I took the wheel and drove among reveries of my own, through Linares, through hot, flat swamp country, across the steaming Rio Soto la Marina near Hidalgo, and on. A great verdant jungle valley with long fields of green crops opened before me. Groups of men watched us pass from a narrow old-fashioned bridge. The hot river flowed. Then we rose in altitude till a kind of desert country began reappearing. The city of Gregoria was ahead. The boys were sleeping, and I was alone in my eternity at the wheel, and the road ran straight as an arrow. Not like driving across Carolina, or Texas, or Arizona, or Illinois; but like driving across the world and into the places where we would finally learn ourselves among the Fellahin Indians of the world, the essential strain of the basic primitive, wailing humanity that stretches in a belt around the equatorial belly of the world from Malaya (the long fingernail of China) to India the great subcontinent to Arabia to Morocco to the selfsame deserts and jungles of Mexico and over the waves to Polynesia to mystic Siam of the Yellow Robe and on around, on around, so that you hear the same mournful wail by the rotted walls of Cadiz, Spain, that you hear 12,000 miles around in the depths of Benares the Capital of the World. These people were unmistakably Indians and were not at all like the Pedros and Panchos of silly civilized American lore - they had high cheekbones, and slanted eyes, and soft ways; they were not fools, they were not clowns; they were great, grave Indians and they were the source of mankind and the fathers of it. The waves are Chinese, but the earth is an Indian thing. As essential as rocks in the desert are they in the desert of 'history.' And they knew this when we passed, ostensibly self-important moneybag Americans on a lark in their land; they knew who was the father and who was the son of antique life on earth, and made no comment. For when destruction comes to the world of 'history' and the Apocalypse of the Fellahin returns once more as so many times before, people will still stare with the same eyes from the caves of Mexico as well as from the caves of Bah, where it all began and where Adam was suckled and taught to know. These were my growing thoughts as I drove the car into the hot, sunbaked town of Gregoria.
- Jack Kerouac's impressions on driving through northern Mexico, c. 1950 (On the Road)
This project - human impressions - is about the impressions we form, and the impressions we make on others, as we make our way along the road in life.
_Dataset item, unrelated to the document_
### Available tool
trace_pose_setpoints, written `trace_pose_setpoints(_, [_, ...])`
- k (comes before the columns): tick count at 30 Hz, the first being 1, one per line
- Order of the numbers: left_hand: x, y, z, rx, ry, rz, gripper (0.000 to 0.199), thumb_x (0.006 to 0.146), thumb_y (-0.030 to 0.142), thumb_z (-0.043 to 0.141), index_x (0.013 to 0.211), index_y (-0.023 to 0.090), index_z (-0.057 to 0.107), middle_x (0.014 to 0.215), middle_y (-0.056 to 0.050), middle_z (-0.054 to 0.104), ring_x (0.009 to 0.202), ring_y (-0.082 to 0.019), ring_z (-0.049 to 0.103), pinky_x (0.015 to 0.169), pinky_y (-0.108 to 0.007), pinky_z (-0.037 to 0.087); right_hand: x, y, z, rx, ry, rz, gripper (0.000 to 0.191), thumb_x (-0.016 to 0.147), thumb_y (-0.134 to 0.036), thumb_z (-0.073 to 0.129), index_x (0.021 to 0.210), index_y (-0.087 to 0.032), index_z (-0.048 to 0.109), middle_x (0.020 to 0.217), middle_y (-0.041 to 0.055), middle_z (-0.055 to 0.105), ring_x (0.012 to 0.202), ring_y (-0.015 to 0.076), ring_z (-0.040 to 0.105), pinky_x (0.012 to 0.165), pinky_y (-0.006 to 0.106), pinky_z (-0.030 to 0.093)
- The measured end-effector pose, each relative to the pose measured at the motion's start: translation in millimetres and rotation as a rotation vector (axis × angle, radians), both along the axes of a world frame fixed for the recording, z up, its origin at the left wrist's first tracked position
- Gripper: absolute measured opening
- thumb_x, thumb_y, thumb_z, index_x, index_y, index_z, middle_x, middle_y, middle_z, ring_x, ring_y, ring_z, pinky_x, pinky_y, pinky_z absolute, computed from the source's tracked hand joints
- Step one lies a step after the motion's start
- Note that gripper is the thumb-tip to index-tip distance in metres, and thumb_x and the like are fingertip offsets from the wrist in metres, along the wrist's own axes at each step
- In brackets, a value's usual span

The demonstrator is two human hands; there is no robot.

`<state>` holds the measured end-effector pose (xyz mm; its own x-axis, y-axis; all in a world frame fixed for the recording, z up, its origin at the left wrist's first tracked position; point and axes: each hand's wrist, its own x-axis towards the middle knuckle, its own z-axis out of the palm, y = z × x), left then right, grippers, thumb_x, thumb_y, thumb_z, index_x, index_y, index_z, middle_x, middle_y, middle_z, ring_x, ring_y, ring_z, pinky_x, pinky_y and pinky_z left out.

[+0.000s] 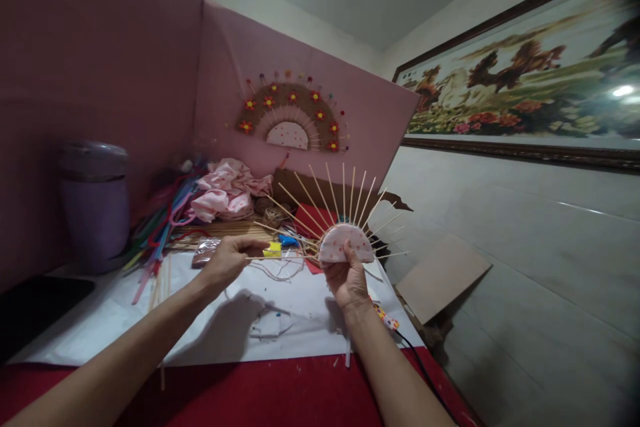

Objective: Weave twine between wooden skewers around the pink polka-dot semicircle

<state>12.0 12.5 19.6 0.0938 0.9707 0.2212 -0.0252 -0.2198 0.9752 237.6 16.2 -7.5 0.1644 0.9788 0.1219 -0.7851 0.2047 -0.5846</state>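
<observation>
My right hand (349, 285) grips a half-round piece covered in pale pink spotted fabric (345, 244), with the thumb across its front and the fingers mostly hidden behind. Several thin wooden sticks (330, 192) fan out from its curved edge. On the left side, my left hand (234, 260) is closed in a pinch at the outer end of the lowest wooden stick (280, 257), which runs level toward the fabric piece. Both hands are above the white-covered table. Behind the fan lie a red sheet (306, 219) and a blue object (289, 240), partly hidden.
A purple bin (95, 213) stands at the left beside colourful pipe cleaners (163, 220) and crumpled pink cloth (230, 190). A patterned glue gun (386, 317) with a black cord lies at the right. A flower-decorated fan (289, 113) shows on the pink board (370, 100).
</observation>
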Motion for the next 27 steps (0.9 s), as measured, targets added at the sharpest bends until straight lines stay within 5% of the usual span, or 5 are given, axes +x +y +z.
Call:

It's about exploring our reactions to each other and to life's moments, and exploring the stories that arise from our encounters. It's about sharing life's stream of consciousness and what Kerouac called the ragged and ecstatic joy of pure being.
It's also about making connections and gaining an understanding of one another, so that we no longer think of each other as Fellahin Indians or moneybag Americans, or anything else that detracts from the humanity of any one of us, so that we may learn to see each other as individuals.
The project's spirit is reflected in this meeting between Kerouac (Sal), Neal Cassady (Dean) and some Mexican kids in the sunbaked town of Gregoria:
'Hee! Wheel Hoo!' yelled Dean. He was wide awake and jumping up and down in that drowsy Mexican street. 'Let's all go!' I was passing Lucky Strikes to the other boys. They were getting great pleasure out of us and especially Dean. They turned to one another with cupped hands and rattled off comments about the mad American cat. 'Dig them, Sal, talking about us and digging. Oh my goodness, what a world!'
What a world indeed. I hope you can dig it.